On 03/21/11 13:13, Erik Arvidsson wrote:
The thread about using private names is getting a bit unwieldy but I'd
like to focus on the  use case that I have been thinking of as
"Lexically scoped monkey patching" or "Lexically scoped object
extensions" instead of focusing on how to use "private names" to fit
this scenario.

Extending built ins and modifying existing classes to work around bugs
or to provide a better API is (or was) a common pattern. Today a lot
of JS library shun this approach due to the risk of conflicts.

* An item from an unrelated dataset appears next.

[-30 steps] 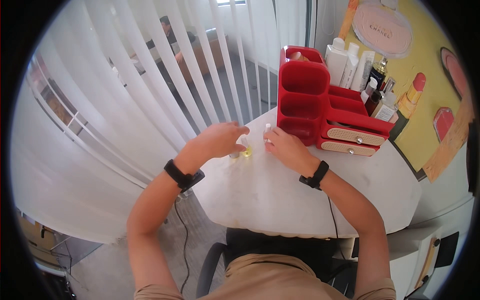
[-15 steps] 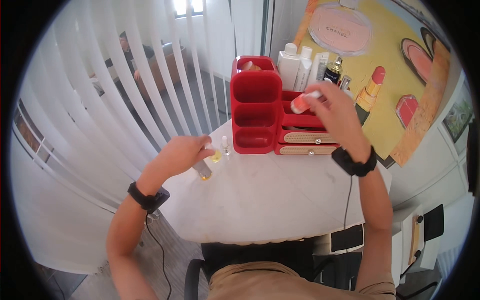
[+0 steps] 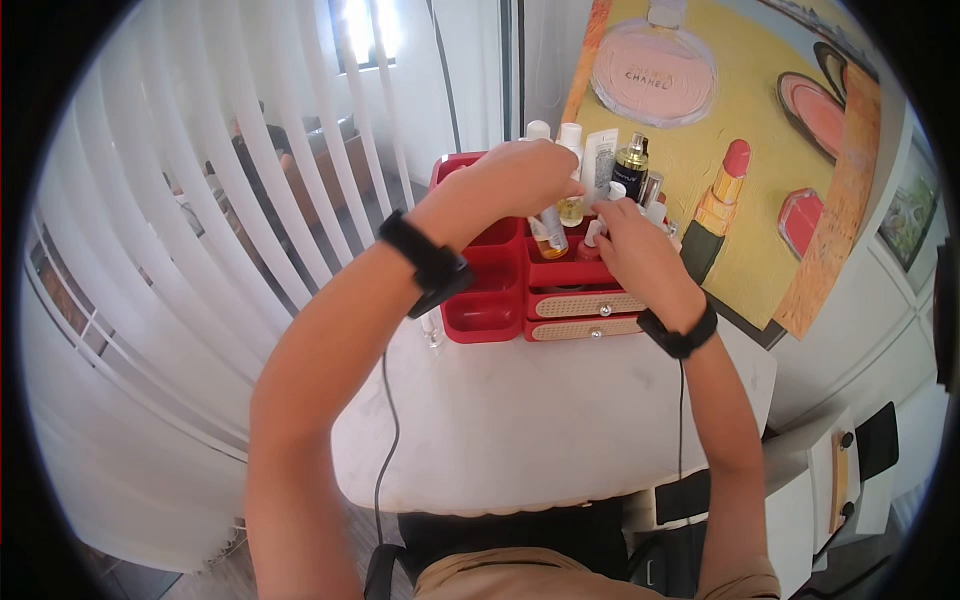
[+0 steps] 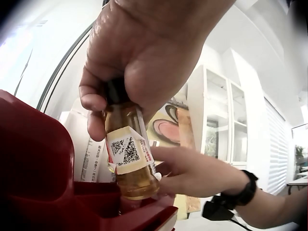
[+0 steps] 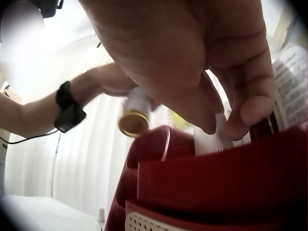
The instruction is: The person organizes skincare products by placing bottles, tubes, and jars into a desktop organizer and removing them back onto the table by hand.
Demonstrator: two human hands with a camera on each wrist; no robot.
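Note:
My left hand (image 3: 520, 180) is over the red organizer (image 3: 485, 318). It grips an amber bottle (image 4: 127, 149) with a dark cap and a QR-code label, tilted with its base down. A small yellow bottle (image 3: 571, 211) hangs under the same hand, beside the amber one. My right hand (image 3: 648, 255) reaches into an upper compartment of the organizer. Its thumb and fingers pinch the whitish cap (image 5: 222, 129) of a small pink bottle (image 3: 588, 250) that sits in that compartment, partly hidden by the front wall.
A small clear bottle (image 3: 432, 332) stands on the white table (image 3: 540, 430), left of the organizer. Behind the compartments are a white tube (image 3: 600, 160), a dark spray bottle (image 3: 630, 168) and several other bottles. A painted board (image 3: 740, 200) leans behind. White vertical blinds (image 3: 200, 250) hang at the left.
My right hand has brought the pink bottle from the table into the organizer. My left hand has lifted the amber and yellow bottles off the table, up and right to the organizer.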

Let us assume that you could extend an object in your current lexical
scope and that such extensions could be imported from a module into
your current scope.

Given:

{
   function largerThanN(obj, n) {
     return obj.filter(function(item) {
       return item>  n;
     }
   }

   var a = [0, 1, 2, 3, 4];
   print(largerThanN(a, 2));
}

Now we would like to make largerThanN to work with Object objects. The
naïve thing to do is to just to add a filter method to
Object.prototype. However, this might cause conflicts with other code
that uses objects. The idea here is that we can do this safely in our
scope (ignore syntax except that it is important that it can be done
statically).

{
   extend Object.prototype with {
     filter: function(fun) {
       var retval = {};
       for (var key in this) {
         if (fun(this[key])
           retval[key] = this[key];
       }
       return retval;
     }
   };

   function largerThanN(obj, n) {
     return obj.filter(function(item) {
       return item>  n;
     }
   }

   var a = [0, 1, 2, 3, 4];
   print(largerThanN(a, 2));
   var o = {a: 0, b: 1, c: 2, d: 3, e: 4};
   print(largerThanN(0, 2));
}

The above use case cannot be solved using private names because
private names conflict with public names.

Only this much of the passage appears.